Your task: With the line containing "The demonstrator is" as the start and the line containing "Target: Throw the" as the end, transcribe that span of the entries below exactly, including both.

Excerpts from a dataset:
::::::::::
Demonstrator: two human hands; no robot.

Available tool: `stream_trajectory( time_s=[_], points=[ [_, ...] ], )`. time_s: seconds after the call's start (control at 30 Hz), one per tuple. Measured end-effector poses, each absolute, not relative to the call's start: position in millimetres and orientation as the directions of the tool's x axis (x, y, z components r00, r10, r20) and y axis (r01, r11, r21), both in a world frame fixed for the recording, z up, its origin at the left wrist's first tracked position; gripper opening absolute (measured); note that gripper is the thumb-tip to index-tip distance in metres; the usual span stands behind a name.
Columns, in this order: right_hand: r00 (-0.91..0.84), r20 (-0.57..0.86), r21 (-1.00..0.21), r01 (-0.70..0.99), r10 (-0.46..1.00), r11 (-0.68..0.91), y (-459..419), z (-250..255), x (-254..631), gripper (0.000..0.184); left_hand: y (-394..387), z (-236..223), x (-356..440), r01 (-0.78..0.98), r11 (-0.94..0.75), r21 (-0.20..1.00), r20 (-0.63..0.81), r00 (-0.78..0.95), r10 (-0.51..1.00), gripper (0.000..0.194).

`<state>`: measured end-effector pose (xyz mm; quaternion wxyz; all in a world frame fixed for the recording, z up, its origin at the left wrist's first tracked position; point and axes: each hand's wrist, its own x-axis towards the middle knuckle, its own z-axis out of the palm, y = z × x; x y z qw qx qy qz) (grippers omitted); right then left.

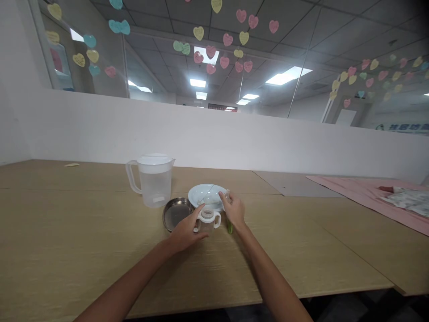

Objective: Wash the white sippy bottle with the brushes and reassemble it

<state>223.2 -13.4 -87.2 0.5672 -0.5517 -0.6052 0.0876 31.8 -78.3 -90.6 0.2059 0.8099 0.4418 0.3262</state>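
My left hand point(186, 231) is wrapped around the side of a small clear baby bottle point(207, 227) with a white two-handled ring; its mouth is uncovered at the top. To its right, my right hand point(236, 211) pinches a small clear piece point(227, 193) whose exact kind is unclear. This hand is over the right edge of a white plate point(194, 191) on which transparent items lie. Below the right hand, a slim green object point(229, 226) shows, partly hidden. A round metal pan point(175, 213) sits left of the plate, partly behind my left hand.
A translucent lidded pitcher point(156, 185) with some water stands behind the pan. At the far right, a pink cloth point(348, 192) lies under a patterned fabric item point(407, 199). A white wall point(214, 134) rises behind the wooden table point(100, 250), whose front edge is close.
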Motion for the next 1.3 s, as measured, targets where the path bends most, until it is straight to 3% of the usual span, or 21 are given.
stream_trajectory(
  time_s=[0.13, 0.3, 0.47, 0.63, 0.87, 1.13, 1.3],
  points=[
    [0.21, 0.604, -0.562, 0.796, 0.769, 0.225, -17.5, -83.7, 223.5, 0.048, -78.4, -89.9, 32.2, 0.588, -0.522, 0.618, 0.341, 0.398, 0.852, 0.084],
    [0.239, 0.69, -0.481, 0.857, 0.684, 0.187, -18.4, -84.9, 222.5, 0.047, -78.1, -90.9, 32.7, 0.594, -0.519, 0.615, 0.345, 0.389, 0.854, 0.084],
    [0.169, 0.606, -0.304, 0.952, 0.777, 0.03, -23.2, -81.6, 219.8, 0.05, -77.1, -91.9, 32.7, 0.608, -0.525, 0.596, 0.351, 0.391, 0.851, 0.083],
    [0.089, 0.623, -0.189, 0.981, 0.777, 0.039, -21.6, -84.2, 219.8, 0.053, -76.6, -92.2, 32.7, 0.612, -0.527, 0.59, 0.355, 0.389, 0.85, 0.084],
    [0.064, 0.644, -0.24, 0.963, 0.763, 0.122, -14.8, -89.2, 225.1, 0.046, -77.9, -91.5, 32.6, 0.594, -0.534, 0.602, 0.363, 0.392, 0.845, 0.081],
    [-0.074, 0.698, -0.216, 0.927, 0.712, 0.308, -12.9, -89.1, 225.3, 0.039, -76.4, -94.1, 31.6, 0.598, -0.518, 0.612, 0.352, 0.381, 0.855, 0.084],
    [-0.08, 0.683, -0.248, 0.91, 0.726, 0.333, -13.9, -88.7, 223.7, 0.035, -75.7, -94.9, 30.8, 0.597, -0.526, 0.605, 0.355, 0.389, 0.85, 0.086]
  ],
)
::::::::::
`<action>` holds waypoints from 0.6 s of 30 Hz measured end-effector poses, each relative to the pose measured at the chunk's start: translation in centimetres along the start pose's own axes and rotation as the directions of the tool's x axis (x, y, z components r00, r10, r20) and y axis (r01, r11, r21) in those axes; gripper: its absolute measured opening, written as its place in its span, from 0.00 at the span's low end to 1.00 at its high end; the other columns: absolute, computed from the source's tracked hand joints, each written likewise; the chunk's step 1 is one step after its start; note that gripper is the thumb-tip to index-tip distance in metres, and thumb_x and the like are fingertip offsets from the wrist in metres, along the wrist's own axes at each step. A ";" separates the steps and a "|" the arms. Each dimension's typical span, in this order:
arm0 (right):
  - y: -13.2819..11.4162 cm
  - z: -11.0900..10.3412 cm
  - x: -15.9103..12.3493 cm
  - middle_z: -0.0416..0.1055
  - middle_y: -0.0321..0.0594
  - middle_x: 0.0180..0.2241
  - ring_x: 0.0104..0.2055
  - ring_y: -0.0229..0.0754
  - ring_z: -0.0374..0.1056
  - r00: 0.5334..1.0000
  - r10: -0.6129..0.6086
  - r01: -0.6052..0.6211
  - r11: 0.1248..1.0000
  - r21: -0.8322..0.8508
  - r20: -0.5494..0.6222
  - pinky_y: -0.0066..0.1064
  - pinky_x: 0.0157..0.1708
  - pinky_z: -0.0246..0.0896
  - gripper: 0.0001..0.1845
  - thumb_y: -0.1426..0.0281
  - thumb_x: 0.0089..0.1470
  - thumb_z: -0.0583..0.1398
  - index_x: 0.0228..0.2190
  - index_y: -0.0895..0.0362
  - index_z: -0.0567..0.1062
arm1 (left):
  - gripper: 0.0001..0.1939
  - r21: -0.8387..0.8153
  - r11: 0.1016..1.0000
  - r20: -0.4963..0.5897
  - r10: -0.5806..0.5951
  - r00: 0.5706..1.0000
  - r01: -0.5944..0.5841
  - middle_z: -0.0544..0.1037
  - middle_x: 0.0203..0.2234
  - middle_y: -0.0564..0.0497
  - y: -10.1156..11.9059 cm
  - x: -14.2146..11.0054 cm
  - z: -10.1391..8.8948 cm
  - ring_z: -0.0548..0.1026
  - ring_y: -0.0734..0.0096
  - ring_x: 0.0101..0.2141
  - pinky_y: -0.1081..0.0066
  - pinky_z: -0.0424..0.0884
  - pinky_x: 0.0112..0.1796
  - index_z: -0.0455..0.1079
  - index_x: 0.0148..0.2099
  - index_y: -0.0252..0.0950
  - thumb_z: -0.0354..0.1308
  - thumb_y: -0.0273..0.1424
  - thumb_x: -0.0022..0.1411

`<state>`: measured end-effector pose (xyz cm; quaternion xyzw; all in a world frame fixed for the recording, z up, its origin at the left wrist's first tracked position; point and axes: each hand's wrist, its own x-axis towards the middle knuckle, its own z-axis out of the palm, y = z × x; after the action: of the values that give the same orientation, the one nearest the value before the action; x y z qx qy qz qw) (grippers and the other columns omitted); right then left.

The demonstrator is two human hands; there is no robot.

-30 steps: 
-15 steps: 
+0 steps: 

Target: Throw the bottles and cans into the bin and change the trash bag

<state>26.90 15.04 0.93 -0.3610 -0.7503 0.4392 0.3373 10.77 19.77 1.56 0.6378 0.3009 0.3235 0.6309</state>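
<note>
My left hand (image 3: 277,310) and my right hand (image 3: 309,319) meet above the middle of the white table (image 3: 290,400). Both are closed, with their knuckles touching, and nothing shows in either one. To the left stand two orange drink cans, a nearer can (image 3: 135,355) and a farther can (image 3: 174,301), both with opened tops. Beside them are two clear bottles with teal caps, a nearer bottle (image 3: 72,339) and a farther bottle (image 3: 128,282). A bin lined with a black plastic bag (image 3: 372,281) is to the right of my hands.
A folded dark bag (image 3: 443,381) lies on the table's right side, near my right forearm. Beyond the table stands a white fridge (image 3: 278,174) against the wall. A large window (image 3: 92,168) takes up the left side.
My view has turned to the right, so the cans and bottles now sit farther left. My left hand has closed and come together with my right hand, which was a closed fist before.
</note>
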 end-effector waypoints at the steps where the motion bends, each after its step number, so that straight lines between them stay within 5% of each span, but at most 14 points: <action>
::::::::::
Answer to this problem:
The demonstrator is two human hands; there is no robot.

-30 steps: 
-15 steps: 
+0 steps: 

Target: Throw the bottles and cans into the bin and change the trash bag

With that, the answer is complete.